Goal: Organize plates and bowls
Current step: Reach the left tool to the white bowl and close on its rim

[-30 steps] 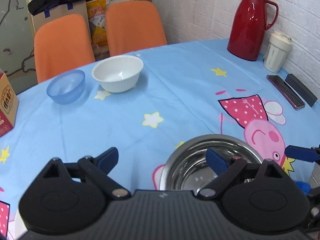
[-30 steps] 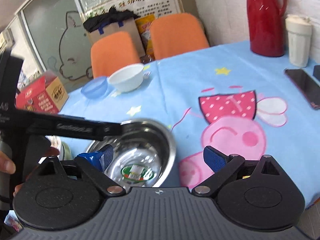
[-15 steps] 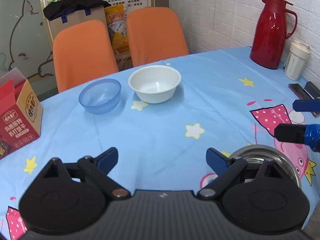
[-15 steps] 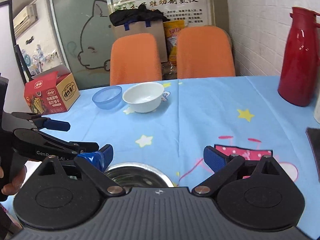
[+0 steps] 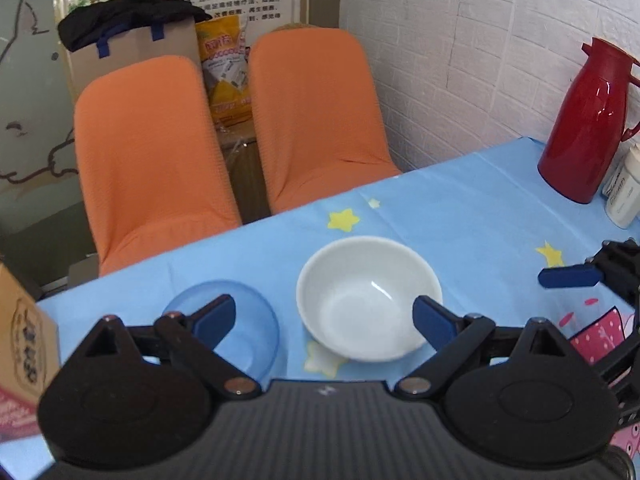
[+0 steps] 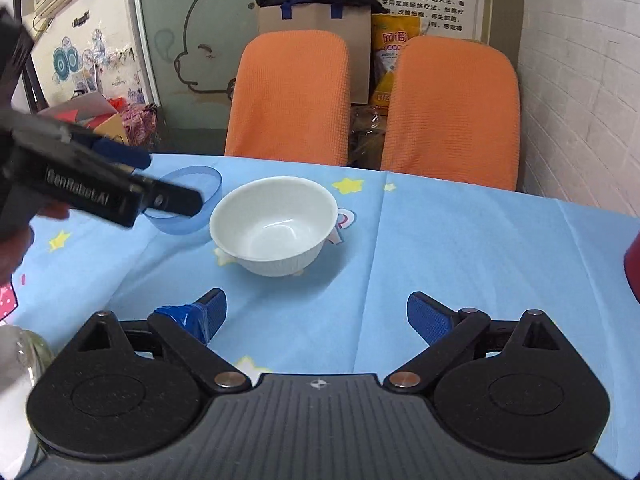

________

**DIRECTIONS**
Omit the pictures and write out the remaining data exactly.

**ANSWER AREA**
Goal: Organize plates and bowls
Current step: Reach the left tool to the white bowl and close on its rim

[-30 steps] 
[-30 steps] 
[-15 steps] 
[-15 steps] 
[+0 steps] 
[+0 steps] 

Here the work on this exercise is complete.